Blog » Just In Time for Mosquito Season: A Zika Virus Update

Just In Time for Mosquito Season: A Zika Virus Update

Created May 18 2016, 08:00 PM by Lippincott Solutions
  • Zika virus infection
  • CDC
  • Zika virus
  • microcephaly
  • virus
  • mosquito
  • infection
  • Center for Disease Control and Prevention
  • Lippincott Advisor
  • viral infection

Thursday, May 19, 2016

With mosquito season right around the corner, what threat does the Zika virus pose for the U.S.? Does the virus have the potential to become a nationwide health epidemic?  Our latest blog post explores the most recent developments since our earlier Zika post in February. 

In January, the Centers for Disease Control and Prevention activated its Emergency Operations Center (EOC) for the Zika virus; by February they shifted to level 1 activation, the highest activation level. Since then, the EOC has been monitoring and coordinating the country’s emergency response to Zika by bringing together scientists with expertise in arboviruses (Zika is an arbovirus), reproductive health, birth defects, developmental disabilities and travel health. These scientists have been:

  • Monitoring the spread of the Zika virus  and other mosquito-borne illnesses in the U.S., its territories, and around the world
  • Developing laboratory tests to diagnose Zika virus infection; a new rapid test for Zika virus was introduced in recent weeks by a consortium of researchers
  • Teaching healthcare providers to recognize Zika virus infection
  • Studying links between the Zika virus and microcephaly and Guillain-Barré syndrome and to gauge the persistence of Zika virus in urine and semen among U.S. males
  • Advising travelers and Americans living in areas with outbreaks
  • Educating the public about the Zika virus.

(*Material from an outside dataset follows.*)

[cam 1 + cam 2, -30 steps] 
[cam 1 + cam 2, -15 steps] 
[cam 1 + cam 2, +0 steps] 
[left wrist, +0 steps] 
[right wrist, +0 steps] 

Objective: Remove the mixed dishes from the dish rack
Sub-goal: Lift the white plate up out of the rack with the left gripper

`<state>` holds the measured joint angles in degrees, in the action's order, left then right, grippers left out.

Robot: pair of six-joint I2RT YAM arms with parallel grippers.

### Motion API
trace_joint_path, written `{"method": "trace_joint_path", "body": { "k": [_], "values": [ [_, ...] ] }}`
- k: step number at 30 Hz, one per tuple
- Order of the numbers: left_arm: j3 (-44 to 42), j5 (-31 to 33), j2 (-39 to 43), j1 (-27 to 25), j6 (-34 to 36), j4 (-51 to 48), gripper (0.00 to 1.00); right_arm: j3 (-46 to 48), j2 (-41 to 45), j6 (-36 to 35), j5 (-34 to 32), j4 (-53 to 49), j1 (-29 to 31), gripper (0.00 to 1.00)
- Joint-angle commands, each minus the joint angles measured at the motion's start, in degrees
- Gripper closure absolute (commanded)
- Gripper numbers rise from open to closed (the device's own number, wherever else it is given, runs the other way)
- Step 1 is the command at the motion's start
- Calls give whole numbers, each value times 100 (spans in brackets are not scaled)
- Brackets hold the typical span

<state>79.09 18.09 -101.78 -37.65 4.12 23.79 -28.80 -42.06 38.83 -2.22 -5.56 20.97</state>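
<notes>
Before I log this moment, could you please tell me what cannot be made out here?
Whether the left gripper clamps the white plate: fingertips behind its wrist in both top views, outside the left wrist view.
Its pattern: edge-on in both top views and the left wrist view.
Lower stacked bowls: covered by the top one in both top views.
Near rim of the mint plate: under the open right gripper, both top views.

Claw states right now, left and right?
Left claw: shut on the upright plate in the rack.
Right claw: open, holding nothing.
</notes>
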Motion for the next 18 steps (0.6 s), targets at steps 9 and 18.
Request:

According to Dr. Denise Jamieson, Chief of the CDC’s branch of Women’s Health and Fertility, the immediate risks of the Zika virus are only for women living in locations where mosquitos are currently transmitting the virus, such as Brazil, Colombia, and the Caribbean. Cases reported in the continental U.S. so far have been linked to travel or sexual transmission; mosquitoes aren’t currently spreading the disease in the continental U.S.

Cascade of Events

Many areas in the U.S. have the Aedes aegypti mosquitoes that are responsible for the spread of the Zika virus disease, but a variety of factors have to be in place for a widespread outbreak to occur.  Aedes aegypti mosquitoes in the U.S. would have to bite an infected person during the week when the virus can be found in the person’s blood. The mosquitoes would have to survive long enough for the virus to multiply, and for the mosquitoes bite another person. This process would have to be repeated numerous times to cause on outbreak in the continental U.S.; so an outbreak is possible, but not likely.

Still Cause for Concern

Even though an outbreak in the continental U.S. is unlikely, there’s still cause for concern. In April, the CDC announced that there was sufficient evidence to suggest that Zika virus infection during pregnancy is a cause of pregnancy loss, and microcephaly and other severe brain anomalies. 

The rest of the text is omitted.